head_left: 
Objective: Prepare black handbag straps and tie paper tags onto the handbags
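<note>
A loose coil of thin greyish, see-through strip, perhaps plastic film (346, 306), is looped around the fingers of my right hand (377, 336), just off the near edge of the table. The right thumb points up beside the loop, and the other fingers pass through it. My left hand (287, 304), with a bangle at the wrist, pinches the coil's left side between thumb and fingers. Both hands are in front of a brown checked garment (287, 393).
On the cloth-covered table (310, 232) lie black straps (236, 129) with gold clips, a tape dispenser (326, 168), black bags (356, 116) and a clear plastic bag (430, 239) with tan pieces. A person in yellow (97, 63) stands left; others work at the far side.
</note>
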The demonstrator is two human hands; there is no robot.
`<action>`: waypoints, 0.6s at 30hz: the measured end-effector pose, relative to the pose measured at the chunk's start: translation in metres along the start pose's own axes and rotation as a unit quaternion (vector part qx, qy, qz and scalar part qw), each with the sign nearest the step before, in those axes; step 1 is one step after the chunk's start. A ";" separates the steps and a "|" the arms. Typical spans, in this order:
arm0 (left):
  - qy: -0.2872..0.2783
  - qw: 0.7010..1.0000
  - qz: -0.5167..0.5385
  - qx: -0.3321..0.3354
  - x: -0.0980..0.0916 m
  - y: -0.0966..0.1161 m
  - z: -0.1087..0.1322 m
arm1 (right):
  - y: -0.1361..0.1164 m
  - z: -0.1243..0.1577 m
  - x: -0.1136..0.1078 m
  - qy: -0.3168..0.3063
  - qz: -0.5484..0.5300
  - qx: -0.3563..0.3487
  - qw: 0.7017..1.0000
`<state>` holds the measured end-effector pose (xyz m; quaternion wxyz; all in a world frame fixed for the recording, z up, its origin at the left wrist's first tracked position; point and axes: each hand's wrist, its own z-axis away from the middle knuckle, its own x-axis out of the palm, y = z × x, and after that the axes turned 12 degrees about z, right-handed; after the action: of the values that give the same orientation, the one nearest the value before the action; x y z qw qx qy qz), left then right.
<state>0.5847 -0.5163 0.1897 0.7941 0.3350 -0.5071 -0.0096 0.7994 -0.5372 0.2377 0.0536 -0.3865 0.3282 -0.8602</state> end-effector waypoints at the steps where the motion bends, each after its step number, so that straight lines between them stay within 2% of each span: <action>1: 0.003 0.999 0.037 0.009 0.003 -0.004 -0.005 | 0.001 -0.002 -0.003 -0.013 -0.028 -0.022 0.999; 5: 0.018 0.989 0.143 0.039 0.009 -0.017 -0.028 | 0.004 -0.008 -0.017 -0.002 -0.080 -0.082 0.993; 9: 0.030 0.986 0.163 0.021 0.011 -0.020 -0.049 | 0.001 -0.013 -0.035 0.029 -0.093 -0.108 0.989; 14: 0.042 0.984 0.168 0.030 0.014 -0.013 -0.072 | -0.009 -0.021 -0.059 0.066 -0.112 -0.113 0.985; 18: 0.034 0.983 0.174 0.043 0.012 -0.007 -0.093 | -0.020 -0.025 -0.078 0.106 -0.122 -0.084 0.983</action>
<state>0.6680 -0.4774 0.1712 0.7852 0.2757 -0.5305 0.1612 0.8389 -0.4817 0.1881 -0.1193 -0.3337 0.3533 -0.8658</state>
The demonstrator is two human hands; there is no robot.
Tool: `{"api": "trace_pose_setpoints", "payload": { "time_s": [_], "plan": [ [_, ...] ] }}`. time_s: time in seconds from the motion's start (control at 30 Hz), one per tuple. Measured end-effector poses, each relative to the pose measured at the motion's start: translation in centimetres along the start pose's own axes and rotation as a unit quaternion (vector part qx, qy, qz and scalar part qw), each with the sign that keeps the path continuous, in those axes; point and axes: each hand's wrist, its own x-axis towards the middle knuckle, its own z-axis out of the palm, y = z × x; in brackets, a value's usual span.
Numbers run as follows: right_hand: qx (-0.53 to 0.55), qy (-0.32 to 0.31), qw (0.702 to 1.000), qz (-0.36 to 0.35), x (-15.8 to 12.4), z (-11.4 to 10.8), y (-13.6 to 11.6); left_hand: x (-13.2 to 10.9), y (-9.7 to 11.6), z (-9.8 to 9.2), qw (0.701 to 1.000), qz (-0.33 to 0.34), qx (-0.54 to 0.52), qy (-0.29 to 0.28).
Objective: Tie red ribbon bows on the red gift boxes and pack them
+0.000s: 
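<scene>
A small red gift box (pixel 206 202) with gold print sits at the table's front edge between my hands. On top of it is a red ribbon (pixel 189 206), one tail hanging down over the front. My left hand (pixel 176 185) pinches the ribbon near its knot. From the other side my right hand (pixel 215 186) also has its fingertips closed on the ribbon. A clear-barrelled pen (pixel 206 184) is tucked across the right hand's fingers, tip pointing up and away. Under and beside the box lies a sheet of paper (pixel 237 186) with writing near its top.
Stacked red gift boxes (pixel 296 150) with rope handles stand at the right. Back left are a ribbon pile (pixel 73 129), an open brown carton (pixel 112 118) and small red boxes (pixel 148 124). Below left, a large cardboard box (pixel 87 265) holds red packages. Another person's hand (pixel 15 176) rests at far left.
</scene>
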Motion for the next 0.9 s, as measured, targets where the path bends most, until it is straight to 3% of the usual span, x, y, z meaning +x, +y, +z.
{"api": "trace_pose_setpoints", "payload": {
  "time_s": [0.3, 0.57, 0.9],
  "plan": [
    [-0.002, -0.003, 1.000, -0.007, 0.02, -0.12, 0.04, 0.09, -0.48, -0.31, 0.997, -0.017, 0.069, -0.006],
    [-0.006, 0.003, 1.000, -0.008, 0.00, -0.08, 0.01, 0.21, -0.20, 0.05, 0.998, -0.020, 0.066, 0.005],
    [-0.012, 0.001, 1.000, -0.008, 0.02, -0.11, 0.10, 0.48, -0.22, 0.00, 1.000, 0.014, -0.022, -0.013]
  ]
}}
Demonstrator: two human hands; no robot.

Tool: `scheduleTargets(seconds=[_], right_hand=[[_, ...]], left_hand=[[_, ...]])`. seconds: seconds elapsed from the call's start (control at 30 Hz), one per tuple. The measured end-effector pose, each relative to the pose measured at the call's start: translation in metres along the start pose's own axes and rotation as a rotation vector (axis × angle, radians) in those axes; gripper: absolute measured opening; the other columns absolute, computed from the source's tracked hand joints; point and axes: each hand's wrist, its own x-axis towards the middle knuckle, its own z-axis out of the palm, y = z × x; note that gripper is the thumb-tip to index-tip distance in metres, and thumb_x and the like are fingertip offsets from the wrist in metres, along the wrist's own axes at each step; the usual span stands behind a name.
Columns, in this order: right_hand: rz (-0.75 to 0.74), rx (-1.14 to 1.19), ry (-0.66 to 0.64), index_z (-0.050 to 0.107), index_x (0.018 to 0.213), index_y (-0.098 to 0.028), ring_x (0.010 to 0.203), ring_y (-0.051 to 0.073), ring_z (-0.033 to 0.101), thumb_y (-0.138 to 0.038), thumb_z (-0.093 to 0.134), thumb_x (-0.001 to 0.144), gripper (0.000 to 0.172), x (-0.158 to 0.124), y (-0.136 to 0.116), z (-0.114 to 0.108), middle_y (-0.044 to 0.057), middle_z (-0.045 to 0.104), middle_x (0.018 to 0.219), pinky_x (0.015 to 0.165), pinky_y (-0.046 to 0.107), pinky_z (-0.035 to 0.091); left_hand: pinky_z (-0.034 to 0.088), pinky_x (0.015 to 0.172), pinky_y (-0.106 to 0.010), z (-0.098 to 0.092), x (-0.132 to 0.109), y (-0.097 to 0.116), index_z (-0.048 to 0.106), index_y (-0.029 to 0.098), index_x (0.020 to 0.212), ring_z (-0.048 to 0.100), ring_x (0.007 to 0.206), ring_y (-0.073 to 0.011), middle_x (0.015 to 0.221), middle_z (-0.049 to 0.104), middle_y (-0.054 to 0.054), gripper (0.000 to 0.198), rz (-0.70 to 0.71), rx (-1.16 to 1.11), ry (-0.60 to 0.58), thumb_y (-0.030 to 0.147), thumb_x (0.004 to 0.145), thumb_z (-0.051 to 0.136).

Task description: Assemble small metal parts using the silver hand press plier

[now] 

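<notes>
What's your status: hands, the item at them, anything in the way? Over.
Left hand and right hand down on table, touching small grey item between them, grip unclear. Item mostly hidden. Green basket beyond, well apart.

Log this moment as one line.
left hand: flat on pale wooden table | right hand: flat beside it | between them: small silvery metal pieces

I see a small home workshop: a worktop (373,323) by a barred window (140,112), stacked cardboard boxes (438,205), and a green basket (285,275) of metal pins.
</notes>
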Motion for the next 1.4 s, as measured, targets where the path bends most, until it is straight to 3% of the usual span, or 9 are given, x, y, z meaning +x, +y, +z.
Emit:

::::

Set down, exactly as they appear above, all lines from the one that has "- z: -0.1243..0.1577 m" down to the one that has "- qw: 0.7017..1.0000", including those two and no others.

## [RESPONSE BOX]
  - z: -0.1243..0.1577 m
  - x: -0.1136..0.1078 m
  - qy: -0.3168..0.3063
  - qz: -0.5484..0.5300
  - qx: -0.3563..0.3487
  - qw: 0.7017..1.0000

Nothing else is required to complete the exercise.